They call this 'science'

The medical community and the media hang their hats on the use of ‘double-blind, placebo-controlled, peer-reviewed studies published in legacy journals such as The New England Journal of Medicine (NEJM) and the Journal of the American Medical Association (JAMA). In a future substack, I will go into detail about the fallacies, and even the scam, of peer review and why it should not be held out as sacrosanct.
For today’s discussion, let’s take a look at why all vaccine research should be questioned. Yes, ALL of it. If you read enough studies, you’ll see the patterns described below. For this substack, I’ll use this study on the safety of hepatitis B vaccination in children in India as an example. The vaccine used, Revac-B, contained both 0.5mg of aluminum and 0.05 mg of thimerosal, considered to be safe.

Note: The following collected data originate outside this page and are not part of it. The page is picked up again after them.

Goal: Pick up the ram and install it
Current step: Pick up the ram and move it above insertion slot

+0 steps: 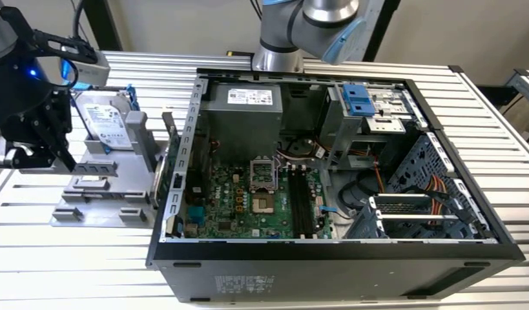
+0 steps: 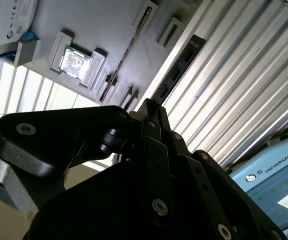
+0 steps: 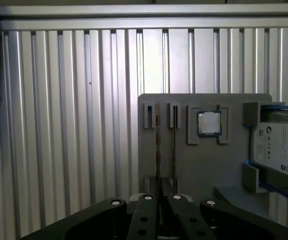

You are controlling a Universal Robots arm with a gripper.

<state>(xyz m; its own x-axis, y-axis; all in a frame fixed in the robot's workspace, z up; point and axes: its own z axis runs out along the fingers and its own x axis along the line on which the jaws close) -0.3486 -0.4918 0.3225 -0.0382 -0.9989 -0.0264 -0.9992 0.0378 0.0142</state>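
Note:
The ram (image 3: 158, 150) stands on edge in a slot of the grey holder (image 3: 204, 170), showing as a thin brown-edged strip; a second like strip (image 3: 174, 150) stands beside it. In the second wrist view the ram (image 2: 126, 57) is a thin line across the holder. My black gripper (image 3: 161, 197) hovers over one end of the ram with its fingers together and nothing between them. In the exterior view the gripper (image 1: 64, 161) hangs above the holder (image 1: 101, 206), on the exterior view's left of the open computer case (image 1: 174, 194).
A silver hard drive (image 1: 104, 126) with blue rails leans at the holder's far side. A small square processor chip (image 3: 209, 123) lies in a pocket by the ram slots. Long black memory slots (image 1: 300, 203) run along the motherboard. The table is ribbed aluminium (image 3: 63, 125).

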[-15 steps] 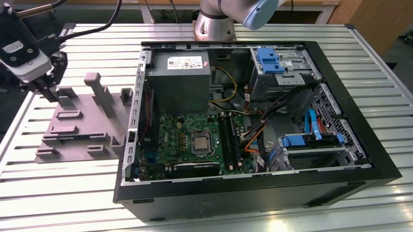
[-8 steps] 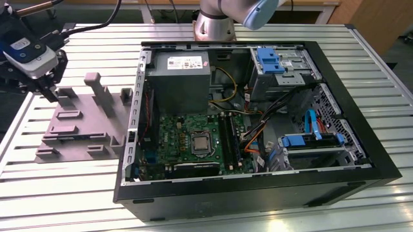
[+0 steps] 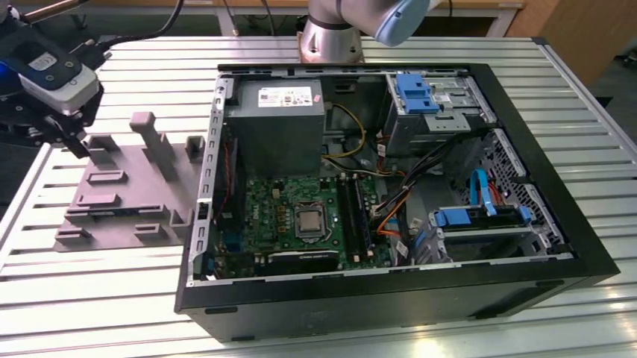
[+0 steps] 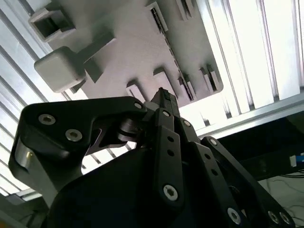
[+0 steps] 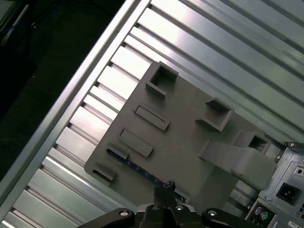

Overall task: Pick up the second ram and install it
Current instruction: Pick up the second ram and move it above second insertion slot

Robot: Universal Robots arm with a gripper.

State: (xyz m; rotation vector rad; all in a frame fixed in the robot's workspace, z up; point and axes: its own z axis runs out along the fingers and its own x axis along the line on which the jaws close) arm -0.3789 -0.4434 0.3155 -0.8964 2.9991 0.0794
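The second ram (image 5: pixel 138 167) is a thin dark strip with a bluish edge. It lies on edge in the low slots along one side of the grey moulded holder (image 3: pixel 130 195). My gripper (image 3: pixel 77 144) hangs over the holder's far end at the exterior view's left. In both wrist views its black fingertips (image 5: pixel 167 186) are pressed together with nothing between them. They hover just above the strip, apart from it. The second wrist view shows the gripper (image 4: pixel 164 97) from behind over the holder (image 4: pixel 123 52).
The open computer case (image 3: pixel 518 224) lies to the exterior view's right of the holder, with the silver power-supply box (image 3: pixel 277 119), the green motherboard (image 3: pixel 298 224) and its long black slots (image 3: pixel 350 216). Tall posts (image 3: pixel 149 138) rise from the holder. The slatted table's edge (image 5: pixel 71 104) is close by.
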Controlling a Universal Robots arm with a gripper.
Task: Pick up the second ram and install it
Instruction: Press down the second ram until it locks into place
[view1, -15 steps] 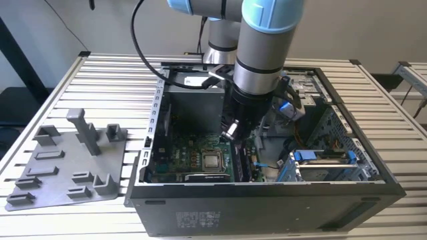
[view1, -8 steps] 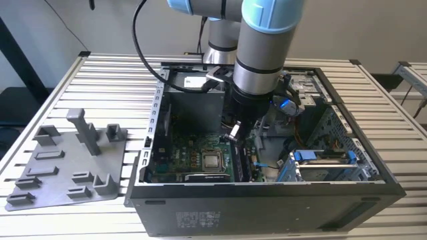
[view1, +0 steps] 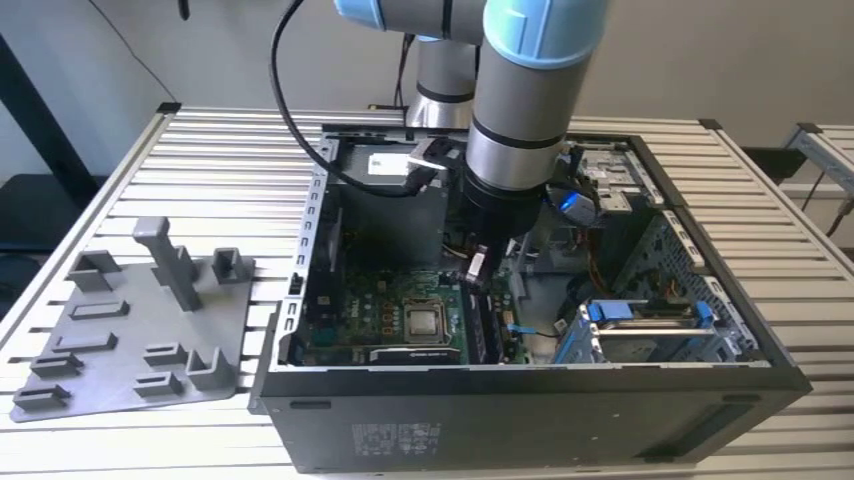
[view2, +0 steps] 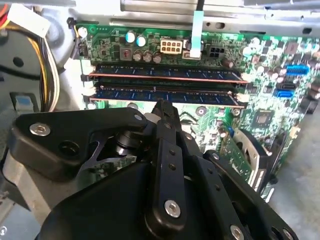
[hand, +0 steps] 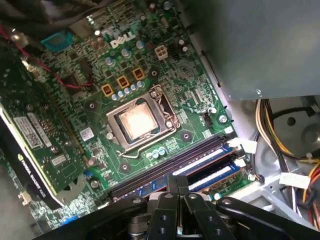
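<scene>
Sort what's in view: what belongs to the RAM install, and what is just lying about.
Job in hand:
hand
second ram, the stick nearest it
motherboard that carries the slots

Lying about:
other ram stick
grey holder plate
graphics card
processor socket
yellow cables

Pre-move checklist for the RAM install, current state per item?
1. Second ram standing in its slot beside the other stick: ok.
2. Second ram level along its length, in the second wrist view: ok.
3. White end latches fully snapped in: cannot tell.
4. Gripper closed, right at the second ram's top edge; whether it touches: cannot tell.
5. Yellow cables off to the side of the slots: ok.
</scene>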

1. Vaccine trials can be quite small and include only healthy children.
Every study begins with ‘selection criteria’ that describe including only healthy individuals. This is from the hepatitis B study example:
All 60 subjects included in the study were in good health and had a negative history of hematological, renal, hepatic, or allergic diseases. All were screened and found to have normal blood panels, including normal liver enzymes.
When a vaccine trial has been completed, the vaccine is recommended for ALL children, regardless of their health condition, family history, or genetics. In fact, the new shot is most ardently pushed on children with underlying health concerns, such as seizure disorders, cardiac anomalies, and conditions such as cystic fibrosis or Down’s syndrome. These children become the next round of experimentation because the vaccines were never tested for safety on these groups and others.
2. Vaccine studies follow for side effects for a short period of time.
Most clinical trials monitor for side effects for a paltry 21 days, often less. In some studies, such as in the example we are using, children were monitored for 5 days by study monitors and 5 days by cards given to parents. If no reactions occur, the shot is deemed to be ‘safe.’
However, it can take weeks to months for immune and neurological complications to appear. These arbitrary deadlines, allowed by the FDA, prohibit making the connection between vaccines with chronic health disorders. If an illness emerges later, of course, the doctors will say it has nothing to do with the vaccine.
3. Most vaccine safety studies do not use a true placebo.
The gold standard in medical research is the "placebo-controlled" trial. A placebo is an inactive or inert substance, such as a sugar pill or a shot of saline. In the trial, the placebo is given to one group, while the treatment group is given the experimental product. The placebo arm is used to ‘blind’ the study so the investigator doesn’t know if the subject received the Real Thing or the Inert Substance to minimize interpretation bias.
When reading a published vaccine trial, the substance used as the placebo is often not identified; it is simply called ‘placebo.’ For example, in this study for a new hepatitis B vaccine to treat chronic hepatitis B, the word ‘placebo’ is used 22 times but we don’t know what it is.
That’s a problem. The substance used as a ‘placebo’ is often not inert; it may be another vaccine. For example, I remember reading a study where the meningitis C vaccine was used as a placebo because it was considered to be non-immunogenic and non-reactive. Or, in the instance of the Gardasil (HPV) vaccine, the ‘placebo’ was an injection of aluminum.
All studies [for the Gardasil vaccine] were placebo-controlled and the total population that received a placebo included 9,701 subjects. The placebo was aluminum adjuvant in all studies except study 018 (pre-/adolescent safety study) which used a non-aluminum-containing placebo [and we don’t know what that placebo was].